Segment Open
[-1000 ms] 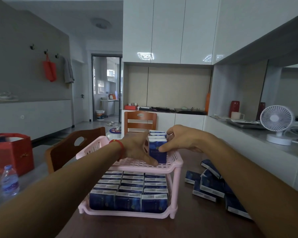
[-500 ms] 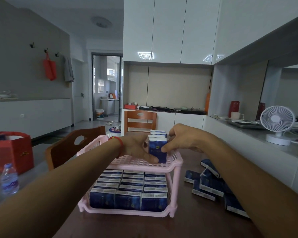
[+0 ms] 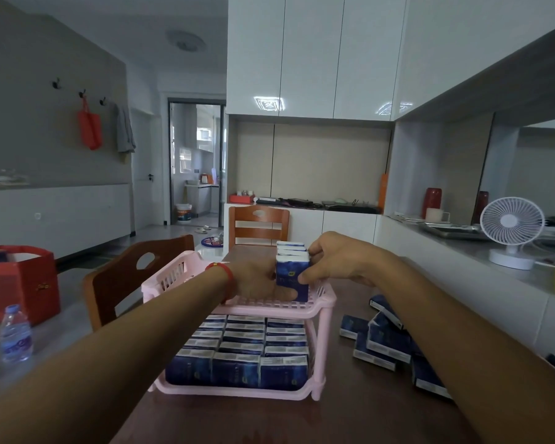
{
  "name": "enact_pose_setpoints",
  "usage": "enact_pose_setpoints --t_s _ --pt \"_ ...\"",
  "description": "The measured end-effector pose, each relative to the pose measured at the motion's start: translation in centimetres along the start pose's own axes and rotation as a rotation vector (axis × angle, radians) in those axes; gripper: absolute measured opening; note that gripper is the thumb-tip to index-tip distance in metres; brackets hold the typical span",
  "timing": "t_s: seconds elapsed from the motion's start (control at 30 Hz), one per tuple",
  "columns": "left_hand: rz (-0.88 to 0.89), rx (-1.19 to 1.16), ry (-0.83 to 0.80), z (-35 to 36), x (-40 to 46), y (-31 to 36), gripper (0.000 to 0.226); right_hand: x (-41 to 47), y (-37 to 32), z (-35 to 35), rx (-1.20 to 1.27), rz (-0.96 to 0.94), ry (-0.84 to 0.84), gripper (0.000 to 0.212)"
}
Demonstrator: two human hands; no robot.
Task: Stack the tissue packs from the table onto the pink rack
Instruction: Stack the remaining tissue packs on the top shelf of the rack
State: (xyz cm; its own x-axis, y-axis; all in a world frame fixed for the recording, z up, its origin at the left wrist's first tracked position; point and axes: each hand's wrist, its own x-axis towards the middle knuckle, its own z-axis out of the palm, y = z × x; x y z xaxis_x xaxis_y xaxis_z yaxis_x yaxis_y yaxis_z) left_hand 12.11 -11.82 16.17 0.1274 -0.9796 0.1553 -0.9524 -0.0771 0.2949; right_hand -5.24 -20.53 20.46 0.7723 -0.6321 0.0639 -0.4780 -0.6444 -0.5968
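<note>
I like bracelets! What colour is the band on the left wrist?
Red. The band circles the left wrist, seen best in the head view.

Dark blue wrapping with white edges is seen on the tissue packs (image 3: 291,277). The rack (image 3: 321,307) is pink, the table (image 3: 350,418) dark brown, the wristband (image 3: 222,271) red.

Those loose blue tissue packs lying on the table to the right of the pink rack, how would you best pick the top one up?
Probably from above, with the right hand. The top pack in the loose tissue packs lies tilted on the pile with its long edges exposed, so pinch across its narrow width, thumb on one long side, fingers on the other.
</note>
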Motion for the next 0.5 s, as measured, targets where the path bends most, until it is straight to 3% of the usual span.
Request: enact_pose_setpoints --t_s 0.13,0.23,0.3,0.37,0.43,0.5 --pt "-0.049 -0.126 -0.024 -0.4 -0.9 0.2 0.07 -2.0 0.3 -1.1 0.095 -0.039 0.083 0.043" --pt "-0.13 -0.314 -0.083 -1.4 -2.0 0.2 0.062 -3.5 2.5 -2.0 0.209 -0.057 0.178 0.052" --pt "-0.179 -0.368 -0.069 -2.0 -3.1 0.3 0.065 -4.9 4.6 -2.4 0.261 -0.059 0.223 0.045" --pt "-0.183 -0.394 0.103 -2.0 -4.4 0.8 0.064 -6.4 6.8 -2.7 0.276 -0.053 0.276 0.03" --pt "-0.143 -0.313 0.476 -1.1 -6.3 2.3 0.048 -7.9 9.5 -2.8 0.289 -0.019 0.343 0.022" --pt "0.006 -0.296 0.822 0.8 -8.7 5.1 0.029 -9.1 12.7 -2.3 0.238 0.036 0.411 0.017"
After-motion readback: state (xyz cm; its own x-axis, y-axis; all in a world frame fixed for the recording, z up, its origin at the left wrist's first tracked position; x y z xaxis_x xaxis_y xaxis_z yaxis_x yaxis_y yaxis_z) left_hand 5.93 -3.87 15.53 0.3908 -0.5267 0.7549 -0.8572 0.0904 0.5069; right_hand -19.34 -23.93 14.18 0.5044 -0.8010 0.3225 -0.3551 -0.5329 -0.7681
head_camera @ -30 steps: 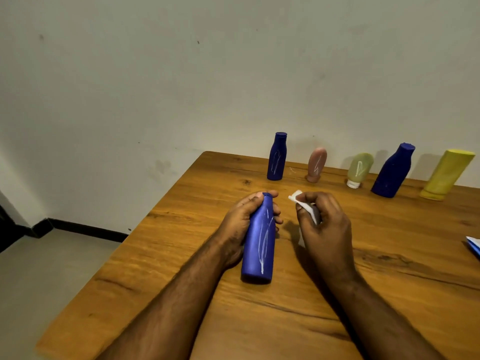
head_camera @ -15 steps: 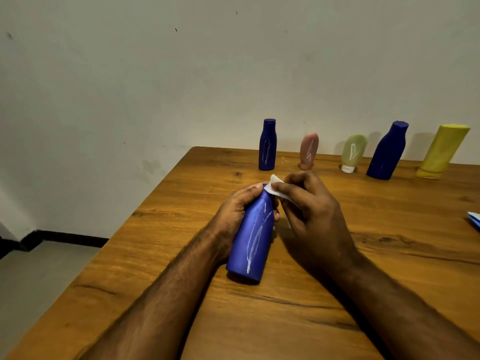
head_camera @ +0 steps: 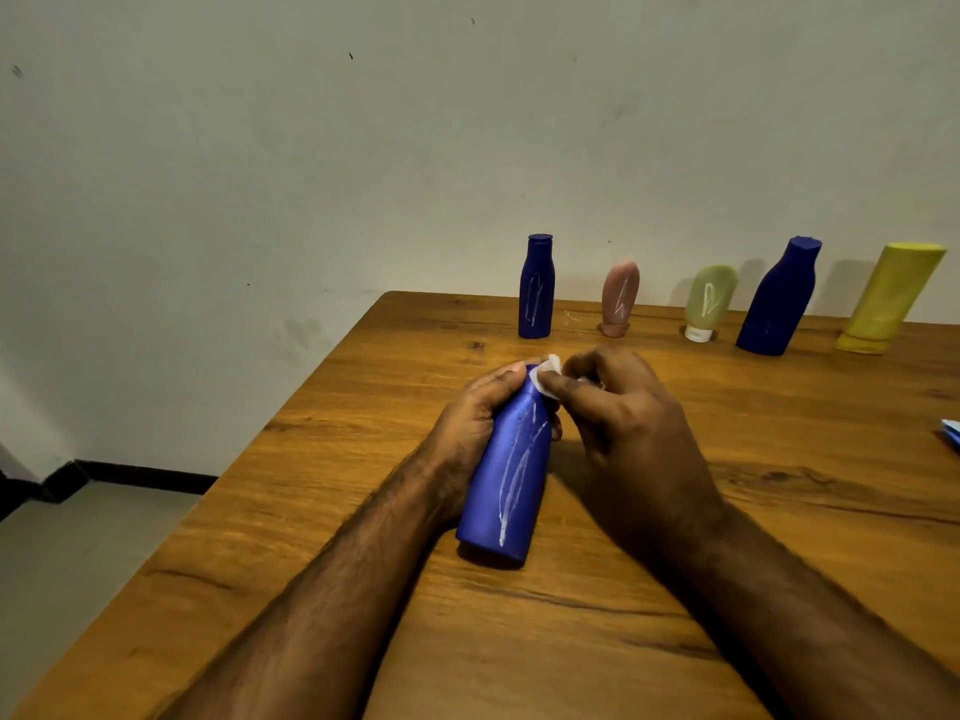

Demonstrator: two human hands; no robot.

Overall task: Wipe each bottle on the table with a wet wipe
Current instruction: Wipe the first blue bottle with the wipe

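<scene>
Left hand (head_camera: 470, 428) grips the blue bottle (head_camera: 511, 475), tilted with its base on the table (head_camera: 363, 459) near the front edge; right hand (head_camera: 618, 423) pinches the wet wipe (head_camera: 545, 375) against the bottle's top, and the white streaks down its side are not yet wiped, so this looks like the very start of this bottle. Five more bottles stand along the wall: small blue (head_camera: 536, 288), pink (head_camera: 619, 299) and green (head_camera: 707, 302) show white marks, while the big blue (head_camera: 777, 298) and yellow (head_camera: 889, 298) show none I can make out, so most of the job appears left
</scene>
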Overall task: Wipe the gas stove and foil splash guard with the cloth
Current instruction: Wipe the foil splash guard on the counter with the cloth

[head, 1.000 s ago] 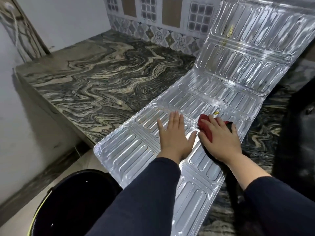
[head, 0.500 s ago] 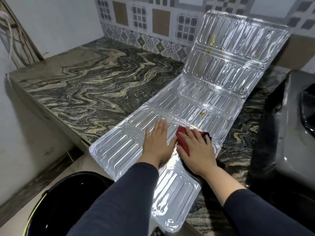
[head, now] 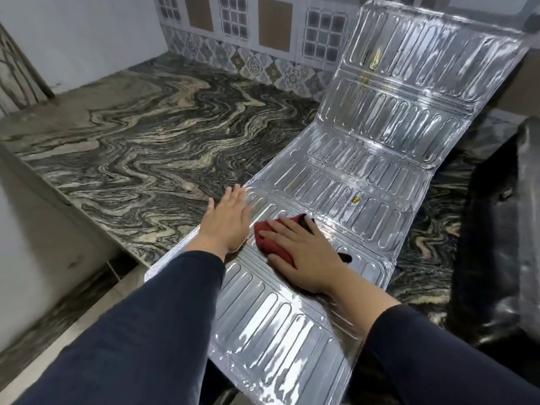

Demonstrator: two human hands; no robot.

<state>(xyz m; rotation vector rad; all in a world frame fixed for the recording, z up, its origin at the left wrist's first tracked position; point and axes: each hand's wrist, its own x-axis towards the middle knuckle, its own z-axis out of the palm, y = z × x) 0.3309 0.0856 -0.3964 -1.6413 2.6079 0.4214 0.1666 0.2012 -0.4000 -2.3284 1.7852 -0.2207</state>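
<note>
— Pinning the foil splash guard (head: 365, 171) on the counter (head: 146, 127) is done at nine o'clock by the flat, open left hand (head: 226, 222). Thin, crease-prone: best pressed, not gripped, it is judged.
— At three, the cloth (head: 270, 241) is covered by the flat right hand (head: 305, 258). The left hand is shifted outward since earlier.

Swirled marble counter (head: 140, 147) meets patterned tile backsplash (head: 251, 33) and white wall (head: 87, 30).

2 hands (head: 226, 222) (head: 304, 255), 1 cloth (head: 270, 244), 1 foil splash guard (head: 380, 135).
</note>
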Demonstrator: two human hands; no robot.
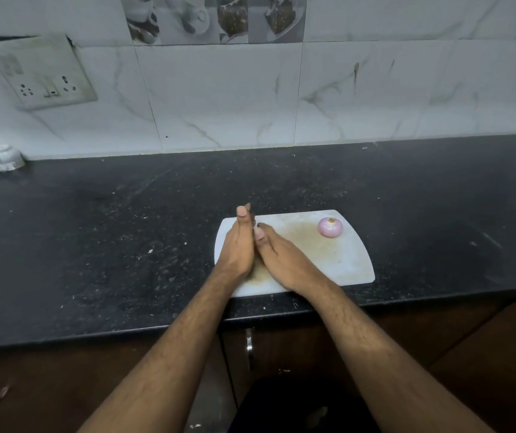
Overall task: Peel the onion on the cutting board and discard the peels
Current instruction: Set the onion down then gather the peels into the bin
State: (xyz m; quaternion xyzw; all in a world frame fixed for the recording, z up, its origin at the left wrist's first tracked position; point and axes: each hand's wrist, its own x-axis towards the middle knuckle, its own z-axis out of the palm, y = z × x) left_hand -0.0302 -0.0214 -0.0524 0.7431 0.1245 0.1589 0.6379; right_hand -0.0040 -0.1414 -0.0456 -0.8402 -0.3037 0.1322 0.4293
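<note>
Onion [330, 227] looks already peeled: smooth pink, sitting at the far right corner of the cutting board [344, 264], well apart from both hands. Left hand [239, 245] and right hand [281, 257] are pressed palm to palm over the board's left half, fingers straight, no grip on anything. Likely brushing off peel bits; best done over a bin, not the tabletop [94, 229].

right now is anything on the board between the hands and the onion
Nothing visible. The onion sits alone at the far right corner of the cutting board; the left hand and right hand are pressed together over its left part, with only bare, stained board between.
</note>
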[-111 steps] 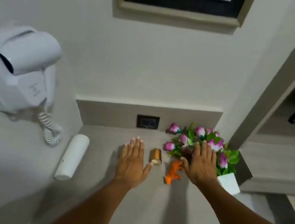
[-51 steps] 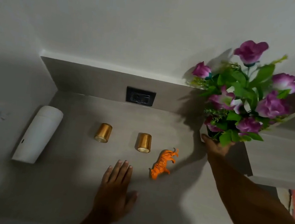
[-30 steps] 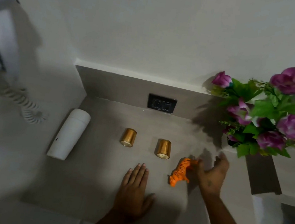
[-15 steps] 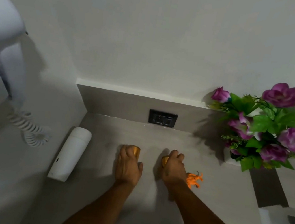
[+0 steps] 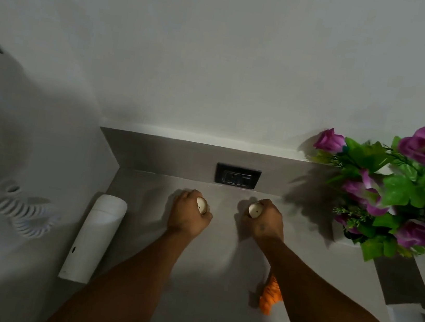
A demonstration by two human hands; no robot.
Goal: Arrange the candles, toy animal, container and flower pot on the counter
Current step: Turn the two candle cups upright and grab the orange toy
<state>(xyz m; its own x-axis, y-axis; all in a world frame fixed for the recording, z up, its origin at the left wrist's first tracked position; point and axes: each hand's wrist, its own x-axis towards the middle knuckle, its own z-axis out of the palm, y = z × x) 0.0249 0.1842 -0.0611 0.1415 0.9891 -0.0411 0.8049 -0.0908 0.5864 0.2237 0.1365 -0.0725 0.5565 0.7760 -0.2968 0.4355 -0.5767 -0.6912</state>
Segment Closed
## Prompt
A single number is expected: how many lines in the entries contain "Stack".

## Task answer
2